Using sign language and a bit of English, we asked our driver to stop at a local farmhouse so we could see how Russian people lived. He randomly chose one, introduced us to the babushka (grandmother) and her granddaughter and they gave us a tour, in Russian of course, of their small house. This was an extremely poor family living in a one room house, with a giant stove which they both slept on during the severe Russian winters. When we left we gave both the woman and her granddaughter several small gifts we were carrying with us for just such an occasion.
We met up with the boat and the Maryland group and their Russian guide were relieved to see us, fearful that we might have disappeared after being beset by Russian bandits or whatever. I must say that the time we spent off the ship was probably the most exciting, interesting and colorful part of our journey, and gave us a glimpse of how Russian people live. To find adventure sometimes you have to look a little harder.
We continued on to Moscow enjoying the amenities of the riverboat including excellent Russian food, lectures describing the countryside and its people, a fully stocked bar with an amazing vodka selection and classical music in the evening. The boat arranged for a group representing each of the languages, Russian, Turkish, French and English, to sing in a contest. Misti was part of the US group, they first sang American patriotic songs and ended with a popular Russian folk song, Kalinka (snowball tree).

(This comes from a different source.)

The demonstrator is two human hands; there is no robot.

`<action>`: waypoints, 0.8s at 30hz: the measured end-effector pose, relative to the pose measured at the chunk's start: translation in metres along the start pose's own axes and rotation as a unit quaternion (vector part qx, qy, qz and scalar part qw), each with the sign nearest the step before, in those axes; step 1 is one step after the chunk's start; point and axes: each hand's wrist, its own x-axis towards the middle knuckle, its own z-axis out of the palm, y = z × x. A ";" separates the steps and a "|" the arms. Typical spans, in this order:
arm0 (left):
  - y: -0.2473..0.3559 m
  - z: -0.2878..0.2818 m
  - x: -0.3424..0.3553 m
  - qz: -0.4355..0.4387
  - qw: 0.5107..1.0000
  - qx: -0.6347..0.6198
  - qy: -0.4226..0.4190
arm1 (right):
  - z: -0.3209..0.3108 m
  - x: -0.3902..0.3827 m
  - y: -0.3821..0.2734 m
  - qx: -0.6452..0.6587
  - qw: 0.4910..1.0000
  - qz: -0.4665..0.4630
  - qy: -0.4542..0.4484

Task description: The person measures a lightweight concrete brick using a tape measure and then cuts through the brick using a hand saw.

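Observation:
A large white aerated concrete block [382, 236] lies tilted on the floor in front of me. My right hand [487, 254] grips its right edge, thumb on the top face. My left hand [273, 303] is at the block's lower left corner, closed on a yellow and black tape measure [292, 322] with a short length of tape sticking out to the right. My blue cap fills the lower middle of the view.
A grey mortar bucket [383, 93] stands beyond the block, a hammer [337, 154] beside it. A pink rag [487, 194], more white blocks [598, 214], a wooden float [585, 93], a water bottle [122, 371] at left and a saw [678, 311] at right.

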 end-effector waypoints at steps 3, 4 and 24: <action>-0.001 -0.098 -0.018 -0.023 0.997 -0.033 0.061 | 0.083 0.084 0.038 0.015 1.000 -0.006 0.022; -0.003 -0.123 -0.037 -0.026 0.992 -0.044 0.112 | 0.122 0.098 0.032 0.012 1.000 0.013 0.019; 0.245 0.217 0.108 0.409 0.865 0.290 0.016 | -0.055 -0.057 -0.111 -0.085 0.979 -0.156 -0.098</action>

I became buddies with several of the Maryland group men and we stayed up until the wee hours imbibing great quantities of vodka, a drink I acquired a taste for on this voyage. We always drank it straight and ice cold, with no ice, and loudly sang songs as we got drunk, lots of fun.
Moscow is the most populous city in Europe and is the heart of Russia. It’s a city that most Americans have never seen and all should see to better understand Russia and the Russian people, their culture, politics, history, art and architecture. I’m writing this as the US Congress is investigating Russia’s possible interference in the 2016 US presidential election, and from my exposure to the Russian people, I know there is more than Mr. Putin and his nasty group.
Mike gave us the name of a friend, Constantine, that he had met in Egypt, and we called Constatine and arranged to meet him at the Moskva hotel where we were staying, near Red Square. Constantine struggled to speak English, constantly referring to his pocket dictionary, and he was our guide for two days showing us the sights of Moscow. He invited us for dinner at his apartment with his wife and parents; so nice that we had Constantine as our host, giving us an opportunity to see Russian life up close.
One highlight of Moscow is the subway system. One afternoon I set out on my own to explore it and was amazed that many stations are like museums, with beautiful artwork and statues. The stations were very clean and graffiti free, although now seventeen years later that may have changed.
On our way home we spent two nights in Copenhagen adjusting to what seemed like a decadent Western culture, after our time in Russia. We flew back to California realizing we’re very lucky to live in such a beautiful part of the world, with so much available to us, while people in Russia were struggling with their lives.